- What to do: Where a line of the records contains the word "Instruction", show that line.

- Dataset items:
════════════════════

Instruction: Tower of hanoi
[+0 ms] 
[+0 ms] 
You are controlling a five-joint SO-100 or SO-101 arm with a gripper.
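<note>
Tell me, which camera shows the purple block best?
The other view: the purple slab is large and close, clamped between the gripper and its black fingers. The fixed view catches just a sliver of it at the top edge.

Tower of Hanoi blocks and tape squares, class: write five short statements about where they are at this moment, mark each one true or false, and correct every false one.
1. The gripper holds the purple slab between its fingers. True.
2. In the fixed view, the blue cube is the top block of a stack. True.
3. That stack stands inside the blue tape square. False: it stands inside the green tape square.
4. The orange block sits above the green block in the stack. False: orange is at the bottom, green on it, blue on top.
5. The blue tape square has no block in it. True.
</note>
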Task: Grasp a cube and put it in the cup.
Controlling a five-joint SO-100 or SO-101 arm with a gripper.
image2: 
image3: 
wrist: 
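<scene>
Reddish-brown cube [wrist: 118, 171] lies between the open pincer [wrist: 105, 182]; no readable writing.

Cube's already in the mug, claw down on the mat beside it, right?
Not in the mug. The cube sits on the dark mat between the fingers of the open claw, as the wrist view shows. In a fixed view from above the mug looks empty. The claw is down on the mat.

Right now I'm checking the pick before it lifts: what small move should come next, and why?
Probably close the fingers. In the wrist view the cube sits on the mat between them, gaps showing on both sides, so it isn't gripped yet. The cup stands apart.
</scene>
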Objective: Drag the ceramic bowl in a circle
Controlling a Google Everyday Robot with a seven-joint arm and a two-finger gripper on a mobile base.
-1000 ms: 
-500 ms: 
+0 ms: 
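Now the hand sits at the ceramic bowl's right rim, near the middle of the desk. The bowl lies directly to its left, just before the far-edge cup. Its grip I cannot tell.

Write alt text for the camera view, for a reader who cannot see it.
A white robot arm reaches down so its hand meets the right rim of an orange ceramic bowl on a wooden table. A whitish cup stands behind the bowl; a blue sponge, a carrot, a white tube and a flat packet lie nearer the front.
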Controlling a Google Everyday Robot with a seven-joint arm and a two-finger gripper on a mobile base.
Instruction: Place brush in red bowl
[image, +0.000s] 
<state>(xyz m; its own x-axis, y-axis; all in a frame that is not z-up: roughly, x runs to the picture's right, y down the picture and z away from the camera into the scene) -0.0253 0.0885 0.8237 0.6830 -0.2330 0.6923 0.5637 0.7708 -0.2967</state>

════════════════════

- Response box:
Instruction: Tower of hanoi
Instruction: Place brush in red bowl

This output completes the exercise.